* [What is expected]
Print the complete listing so that it matches the original exactly.

* [Dataset section]
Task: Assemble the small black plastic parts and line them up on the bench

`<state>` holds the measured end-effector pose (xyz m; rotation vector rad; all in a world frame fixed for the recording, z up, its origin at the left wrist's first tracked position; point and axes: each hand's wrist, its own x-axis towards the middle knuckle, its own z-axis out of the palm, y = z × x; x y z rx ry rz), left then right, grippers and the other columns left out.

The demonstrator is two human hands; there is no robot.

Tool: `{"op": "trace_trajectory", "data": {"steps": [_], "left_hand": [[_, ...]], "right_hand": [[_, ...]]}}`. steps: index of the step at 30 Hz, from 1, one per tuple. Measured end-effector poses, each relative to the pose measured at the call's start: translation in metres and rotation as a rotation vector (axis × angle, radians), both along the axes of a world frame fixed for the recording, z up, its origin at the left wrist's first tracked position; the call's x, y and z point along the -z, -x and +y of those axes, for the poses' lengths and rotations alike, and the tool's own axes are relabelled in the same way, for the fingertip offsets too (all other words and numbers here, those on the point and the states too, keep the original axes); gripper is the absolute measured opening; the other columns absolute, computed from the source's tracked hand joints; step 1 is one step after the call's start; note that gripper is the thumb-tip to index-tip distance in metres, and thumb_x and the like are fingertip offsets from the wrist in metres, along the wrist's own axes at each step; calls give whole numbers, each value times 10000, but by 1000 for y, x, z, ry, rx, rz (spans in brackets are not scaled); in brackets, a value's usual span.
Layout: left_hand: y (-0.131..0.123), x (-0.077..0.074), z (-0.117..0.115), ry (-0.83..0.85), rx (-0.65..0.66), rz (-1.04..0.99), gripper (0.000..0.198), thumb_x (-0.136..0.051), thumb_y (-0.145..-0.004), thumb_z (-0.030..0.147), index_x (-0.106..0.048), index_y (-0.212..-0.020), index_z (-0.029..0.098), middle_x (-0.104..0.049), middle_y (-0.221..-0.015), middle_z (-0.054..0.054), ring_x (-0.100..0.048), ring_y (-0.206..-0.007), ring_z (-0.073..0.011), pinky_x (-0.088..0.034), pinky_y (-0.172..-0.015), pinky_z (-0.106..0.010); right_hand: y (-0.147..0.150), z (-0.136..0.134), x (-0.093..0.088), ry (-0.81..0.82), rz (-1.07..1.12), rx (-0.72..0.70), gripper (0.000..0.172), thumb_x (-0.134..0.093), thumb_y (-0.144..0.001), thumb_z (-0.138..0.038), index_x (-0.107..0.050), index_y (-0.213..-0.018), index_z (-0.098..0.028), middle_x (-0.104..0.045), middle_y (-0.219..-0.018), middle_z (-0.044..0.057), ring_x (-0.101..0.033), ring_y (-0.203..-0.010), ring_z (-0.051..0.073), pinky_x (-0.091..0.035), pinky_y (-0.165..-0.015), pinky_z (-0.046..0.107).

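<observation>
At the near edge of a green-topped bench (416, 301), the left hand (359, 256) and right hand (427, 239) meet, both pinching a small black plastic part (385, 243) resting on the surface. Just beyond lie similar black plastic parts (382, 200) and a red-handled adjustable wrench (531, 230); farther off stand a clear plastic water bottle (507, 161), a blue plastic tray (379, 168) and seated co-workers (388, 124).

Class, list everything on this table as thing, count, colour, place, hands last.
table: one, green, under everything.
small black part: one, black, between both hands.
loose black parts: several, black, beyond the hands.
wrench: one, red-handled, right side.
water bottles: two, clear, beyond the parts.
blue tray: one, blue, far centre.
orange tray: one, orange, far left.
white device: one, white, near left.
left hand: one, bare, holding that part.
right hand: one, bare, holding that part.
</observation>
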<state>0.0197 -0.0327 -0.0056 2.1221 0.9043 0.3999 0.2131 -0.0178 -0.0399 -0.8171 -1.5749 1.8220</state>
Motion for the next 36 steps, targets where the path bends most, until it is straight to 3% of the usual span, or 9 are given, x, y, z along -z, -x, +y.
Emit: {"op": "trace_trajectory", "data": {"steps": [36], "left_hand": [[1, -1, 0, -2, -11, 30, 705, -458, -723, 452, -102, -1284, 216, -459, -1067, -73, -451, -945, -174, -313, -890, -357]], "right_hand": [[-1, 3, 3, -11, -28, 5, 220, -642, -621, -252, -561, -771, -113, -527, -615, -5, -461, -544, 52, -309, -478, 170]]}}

* [Response to the task]
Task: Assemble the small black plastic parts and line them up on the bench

`<state>` holds the measured end-effector pose (xyz m; rotation vector rad; all in a world frame fixed for the recording, z up, its origin at the left wrist's first tracked position; point and axes: each hand's wrist, its own x-axis towards the middle knuckle, its own z-axis out of the palm, y = z × x; x y z rx ry rz), left then right, grippers and the other columns left out.

The demonstrator is two human hands; there is no robot.

Tool: `{"op": "trace_trajectory", "data": {"steps": [_], "left_hand": [[_, ...]], "right_hand": [[_, ...]]}}`. steps: index of the step at 30 Hz, from 1, one per tuple. Measured end-effector poses, each relative to the pose measured at the call's start: translation in metres and rotation as a rotation vector (axis × angle, radians), both along the axes of a world frame fixed for the recording, z up, its origin at the left wrist's first tracked position; the call's x, y and z point along the -z, -x and +y of those axes, for the poses' lengths and rotations alike, and the tool's own axes are relabelled in the same way, for the fingertip offsets too (all other words and numbers here, those on the point and the states too, keep the original axes); gripper is the absolute measured opening; the other columns absolute, computed from the source's tracked hand joints; step 1 is one step after the call's start; note that gripper is the thumb-tip to index-tip distance in metres, and thumb_x and the like are fingertip offsets from the wrist in metres, along the wrist's own axes at each step; calls give whole numbers, each value times 10000, but by 1000 for y, x, z, ry, rx, rz (spans in brackets are not scaled); in brackets, a value's usual span.
Layout: left_hand: y (-0.131..0.123), x (-0.077..0.074), z (-0.117..0.115), ry (-0.83..0.85), rx (-0.65..0.66), rz (-1.04..0.99), gripper (0.000..0.198), thumb_x (-0.136..0.051), thumb_y (-0.145..-0.004), thumb_z (-0.030..0.147), index_x (-0.106..0.048), index_y (-0.212..-0.020), index_z (-0.029..0.098), middle_x (-0.104..0.049), middle_y (-0.221..-0.015), middle_z (-0.054..0.054), ring_x (-0.100..0.048), ring_y (-0.206..-0.007), ring_z (-0.073..0.011), pinky_x (-0.088..0.034), pinky_y (-0.172..-0.015), pinky_z (-0.106..0.010); right_hand: y (-0.147..0.150), z (-0.136..0.134), x (-0.093..0.088), ry (-0.81..0.82), rz (-1.07..1.12), rx (-0.72..0.70), gripper (0.000..0.172), thumb_x (-0.134..0.093), thumb_y (-0.144..0.001), thumb_z (-0.138..0.038), index_x (-0.107..0.050), index_y (-0.213..-0.018), index_z (-0.098..0.028), middle_x (-0.104..0.045), middle_y (-0.219..-0.018), middle_z (-0.044..0.057), ring_x (-0.101..0.033), ring_y (-0.203..-0.010), ring_z (-0.051..0.073), pinky_x (-0.091..0.035), pinky_y (-0.165..-0.015), pinky_z (-0.046..0.107).

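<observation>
At the near edge of a green-topped bench (416, 301), the left hand (359, 256) and right hand (427, 239) meet, both pinching a small black plastic part (385, 243) resting on the surface. Just beyond lie similar black plastic parts (382, 200) and a red-handled adjustable wrench (531, 230); farther off stand a clear plastic water bottle (507, 161), a blue plastic tray (379, 168) and seated co-workers (388, 124).

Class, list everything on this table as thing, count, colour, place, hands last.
table: one, green, under everything.
small black part: one, black, between both hands.
loose black parts: several, black, beyond the hands.
wrench: one, red-handled, right side.
water bottles: two, clear, beyond the parts.
blue tray: one, blue, far centre.
orange tray: one, orange, far left.
white device: one, white, near left.
left hand: one, bare, holding that part.
right hand: one, bare, holding that part.
</observation>
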<state>0.0197 -0.0327 -0.0056 2.1221 0.9043 0.3999 0.2131 -0.0178 -0.0399 -0.8171 -1.5749 1.8220</state>
Motion for the next 36 steps, targets where the path bends most, until it is straight to 3% of the usual span, or 9 are given, x, y, z along -z, -x, +y.
Emit: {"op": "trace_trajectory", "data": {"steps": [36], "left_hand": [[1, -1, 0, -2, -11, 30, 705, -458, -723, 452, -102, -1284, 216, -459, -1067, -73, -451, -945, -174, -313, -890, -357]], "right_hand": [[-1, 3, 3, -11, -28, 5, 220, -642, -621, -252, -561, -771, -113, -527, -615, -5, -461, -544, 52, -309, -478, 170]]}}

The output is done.